> **Problem details**
What lines of the data below hold the string "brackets"? Copy each one out.

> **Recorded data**
▼
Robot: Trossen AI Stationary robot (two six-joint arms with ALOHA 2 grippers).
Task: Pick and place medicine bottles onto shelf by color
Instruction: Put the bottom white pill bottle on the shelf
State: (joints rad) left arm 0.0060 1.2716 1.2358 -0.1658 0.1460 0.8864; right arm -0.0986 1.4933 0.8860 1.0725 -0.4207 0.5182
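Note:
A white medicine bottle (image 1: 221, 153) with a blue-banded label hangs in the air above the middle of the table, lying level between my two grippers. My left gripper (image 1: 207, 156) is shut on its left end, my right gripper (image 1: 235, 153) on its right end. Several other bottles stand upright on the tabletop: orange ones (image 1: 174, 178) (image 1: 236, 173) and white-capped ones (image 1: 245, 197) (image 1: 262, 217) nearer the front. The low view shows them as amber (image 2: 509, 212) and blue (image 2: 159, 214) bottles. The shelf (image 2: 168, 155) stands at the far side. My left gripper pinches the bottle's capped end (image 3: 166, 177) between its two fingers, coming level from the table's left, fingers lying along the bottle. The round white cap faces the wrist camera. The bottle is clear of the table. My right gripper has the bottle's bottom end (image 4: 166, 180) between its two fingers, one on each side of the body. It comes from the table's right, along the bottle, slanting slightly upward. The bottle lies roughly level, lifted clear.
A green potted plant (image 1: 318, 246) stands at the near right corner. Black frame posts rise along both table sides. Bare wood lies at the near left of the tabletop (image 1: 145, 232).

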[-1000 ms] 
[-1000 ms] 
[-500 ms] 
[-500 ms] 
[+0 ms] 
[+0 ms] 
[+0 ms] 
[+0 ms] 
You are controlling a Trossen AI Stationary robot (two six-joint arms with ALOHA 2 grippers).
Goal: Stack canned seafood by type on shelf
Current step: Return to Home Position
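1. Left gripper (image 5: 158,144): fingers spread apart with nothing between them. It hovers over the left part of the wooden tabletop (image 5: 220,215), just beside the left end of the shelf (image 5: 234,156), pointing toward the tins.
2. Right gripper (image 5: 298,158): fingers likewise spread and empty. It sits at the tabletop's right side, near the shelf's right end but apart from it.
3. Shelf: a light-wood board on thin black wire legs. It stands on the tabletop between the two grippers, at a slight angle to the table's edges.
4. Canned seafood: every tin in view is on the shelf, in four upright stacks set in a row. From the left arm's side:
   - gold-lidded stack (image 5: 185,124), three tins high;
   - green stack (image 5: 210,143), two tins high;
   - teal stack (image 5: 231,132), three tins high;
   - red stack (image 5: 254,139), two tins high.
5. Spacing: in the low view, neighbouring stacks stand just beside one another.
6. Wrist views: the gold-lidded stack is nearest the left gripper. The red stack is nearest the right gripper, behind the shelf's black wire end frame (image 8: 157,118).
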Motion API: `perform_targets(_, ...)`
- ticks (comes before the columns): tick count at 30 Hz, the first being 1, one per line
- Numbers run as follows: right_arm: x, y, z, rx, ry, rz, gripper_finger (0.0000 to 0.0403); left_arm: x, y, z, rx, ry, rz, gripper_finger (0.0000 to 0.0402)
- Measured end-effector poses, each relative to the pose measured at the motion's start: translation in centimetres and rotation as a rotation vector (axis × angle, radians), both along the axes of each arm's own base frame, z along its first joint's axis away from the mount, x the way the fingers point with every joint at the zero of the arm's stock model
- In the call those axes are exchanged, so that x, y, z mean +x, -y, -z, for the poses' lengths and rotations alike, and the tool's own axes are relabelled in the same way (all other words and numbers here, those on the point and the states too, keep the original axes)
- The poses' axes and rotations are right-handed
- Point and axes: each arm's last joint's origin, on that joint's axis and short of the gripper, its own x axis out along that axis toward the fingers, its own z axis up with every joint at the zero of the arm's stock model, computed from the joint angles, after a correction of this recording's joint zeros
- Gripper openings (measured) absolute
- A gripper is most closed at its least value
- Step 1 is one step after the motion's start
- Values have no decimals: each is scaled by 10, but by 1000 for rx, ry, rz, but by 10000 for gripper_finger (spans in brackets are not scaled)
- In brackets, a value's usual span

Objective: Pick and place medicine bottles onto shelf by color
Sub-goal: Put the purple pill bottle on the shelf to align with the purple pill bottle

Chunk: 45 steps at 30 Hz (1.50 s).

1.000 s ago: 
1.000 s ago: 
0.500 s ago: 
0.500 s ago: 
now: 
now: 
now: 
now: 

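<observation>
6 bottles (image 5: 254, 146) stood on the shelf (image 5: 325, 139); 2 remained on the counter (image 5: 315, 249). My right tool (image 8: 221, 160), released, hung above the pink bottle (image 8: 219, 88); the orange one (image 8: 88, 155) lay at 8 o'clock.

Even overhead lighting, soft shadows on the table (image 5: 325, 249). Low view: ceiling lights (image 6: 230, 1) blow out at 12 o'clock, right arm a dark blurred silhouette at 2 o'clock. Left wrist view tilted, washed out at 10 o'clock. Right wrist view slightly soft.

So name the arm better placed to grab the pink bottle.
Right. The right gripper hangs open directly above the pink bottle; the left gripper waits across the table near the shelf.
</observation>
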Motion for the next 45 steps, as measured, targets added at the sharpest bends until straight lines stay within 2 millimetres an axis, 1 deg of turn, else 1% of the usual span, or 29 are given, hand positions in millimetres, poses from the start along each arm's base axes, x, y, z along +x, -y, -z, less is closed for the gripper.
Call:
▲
> **Your response**
- Values have no decimals: each is scaled by 10, but by 1000 for rx, ry, rz, but by 10000 for gripper_finger (spans in brackets are not scaled)
- In brackets, a value's usual span

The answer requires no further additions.